After the Qana massacre, the Israelis were forced to suspend their air campaign for two days. Journalists in the Resthouse took the opportunity to go survey the damage. What we saw was unimaginable destruction. The television crew I worked for had been to many war zones from Bosnia to Iraq and Afghanistan and they had not seen anything like it. The smell of death in the border villages like Bint Jbail was overwhelming, hungry cats and dogs roamed its streets for scraps of food, and the flies were merciless.

As we walked among the ruins, people seemed to emerge from under the rubble having spent nearly three weeks dodging bullets and bombs. I ran into a group of women, one barefoot and dazed carrying her child, her mouth white with thirst. It took her some time to realize where she was and what had happened. Others were not sure if we were Israelis or Lebanese and were reluctant to come out. We also found many elderly people unable to move. With no one around to help, foreign journalists and their crews carried people on their backs, on stretchers, by whatever means and brought them back to Tyre.

We could barely believe it when the war ended. Never before has Israel abided by any ceasefire agreement or any kind of resolution coming out of the United Nations for that matter. Perhaps they had had enough after losing dozens of soldiers and over fifty of their mighty Merkava tanks in a last ditch effort to make it to the Litani River, the goal of their month-long operation. I remember the last bomb that landed 10 minutes before the deadline for the ceasefire. It was so close I could hear it whizzing through the air before it landed nearby, and then … silence.

The smoke had barely cleared before hundreds of thousands of southerners loaded their makeshift mattresses on top of their cars and made their way home. What awaited them on the other end, it did not matter. They had had enough of living on school floors and in public parks depending on the charity and goodwill of others.
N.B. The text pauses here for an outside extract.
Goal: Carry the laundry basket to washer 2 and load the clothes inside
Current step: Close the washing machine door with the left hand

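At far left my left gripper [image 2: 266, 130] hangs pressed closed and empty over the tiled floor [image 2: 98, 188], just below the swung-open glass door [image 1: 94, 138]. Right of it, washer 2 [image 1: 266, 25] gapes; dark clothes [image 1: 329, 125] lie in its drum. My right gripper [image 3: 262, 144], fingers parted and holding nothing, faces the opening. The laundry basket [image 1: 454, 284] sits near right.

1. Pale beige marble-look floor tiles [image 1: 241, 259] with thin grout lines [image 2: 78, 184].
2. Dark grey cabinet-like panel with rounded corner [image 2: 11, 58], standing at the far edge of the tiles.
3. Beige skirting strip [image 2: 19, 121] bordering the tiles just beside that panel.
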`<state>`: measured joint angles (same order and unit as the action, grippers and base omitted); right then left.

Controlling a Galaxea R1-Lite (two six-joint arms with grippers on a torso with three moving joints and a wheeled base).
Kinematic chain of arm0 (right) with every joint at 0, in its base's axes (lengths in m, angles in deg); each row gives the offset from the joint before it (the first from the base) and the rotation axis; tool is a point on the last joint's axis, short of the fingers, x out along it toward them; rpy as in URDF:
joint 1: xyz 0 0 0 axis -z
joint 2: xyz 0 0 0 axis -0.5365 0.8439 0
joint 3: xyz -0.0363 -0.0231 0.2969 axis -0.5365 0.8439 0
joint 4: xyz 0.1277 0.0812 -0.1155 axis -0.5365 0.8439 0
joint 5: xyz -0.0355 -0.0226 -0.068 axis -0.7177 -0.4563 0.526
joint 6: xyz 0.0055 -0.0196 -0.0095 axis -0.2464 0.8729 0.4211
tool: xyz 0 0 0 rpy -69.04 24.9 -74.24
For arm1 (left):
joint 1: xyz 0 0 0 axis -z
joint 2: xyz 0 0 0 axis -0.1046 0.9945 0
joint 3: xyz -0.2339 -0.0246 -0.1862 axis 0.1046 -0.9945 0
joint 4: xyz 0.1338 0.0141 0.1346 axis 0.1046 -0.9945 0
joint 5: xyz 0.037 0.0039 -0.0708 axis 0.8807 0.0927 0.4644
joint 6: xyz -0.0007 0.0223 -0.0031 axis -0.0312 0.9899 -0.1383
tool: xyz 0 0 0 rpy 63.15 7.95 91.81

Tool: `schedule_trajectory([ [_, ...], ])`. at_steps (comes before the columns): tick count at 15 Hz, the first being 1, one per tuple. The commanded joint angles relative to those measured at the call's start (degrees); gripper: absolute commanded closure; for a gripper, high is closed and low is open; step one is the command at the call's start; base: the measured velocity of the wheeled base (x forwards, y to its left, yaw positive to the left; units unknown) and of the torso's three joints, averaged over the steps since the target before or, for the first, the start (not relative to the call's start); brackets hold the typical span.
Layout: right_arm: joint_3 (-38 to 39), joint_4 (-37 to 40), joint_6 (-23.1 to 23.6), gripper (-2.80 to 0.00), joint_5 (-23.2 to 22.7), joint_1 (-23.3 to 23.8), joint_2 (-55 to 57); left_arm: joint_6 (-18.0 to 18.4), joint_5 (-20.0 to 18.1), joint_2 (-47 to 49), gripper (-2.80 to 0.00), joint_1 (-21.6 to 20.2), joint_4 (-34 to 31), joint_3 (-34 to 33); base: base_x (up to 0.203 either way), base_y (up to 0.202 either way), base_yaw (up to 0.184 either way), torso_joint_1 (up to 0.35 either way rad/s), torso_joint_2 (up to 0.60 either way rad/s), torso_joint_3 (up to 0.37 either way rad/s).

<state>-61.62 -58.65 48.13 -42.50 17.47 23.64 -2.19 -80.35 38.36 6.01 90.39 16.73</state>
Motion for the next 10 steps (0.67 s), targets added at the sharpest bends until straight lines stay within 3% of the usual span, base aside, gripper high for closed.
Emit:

They had sacrificed so much — and were no doubt prepared for much more — just to return to their precious south and live in dignity. With each Israeli aggression their love for their land only seems to grow stronger. No power, however mighty, will dream of depriving them of it again.

Bilal El-Amine is founder and former editor of Left Turn magazine. Originally from the south of Lebanon, he currently resides in Beirut. Previous articles he has written about Lebanese politics can be found at Left Turn magazine, Beirut Indymedia, Muslim Wakeup and ZMag. He can be reached at zaloom33@yahoo.com.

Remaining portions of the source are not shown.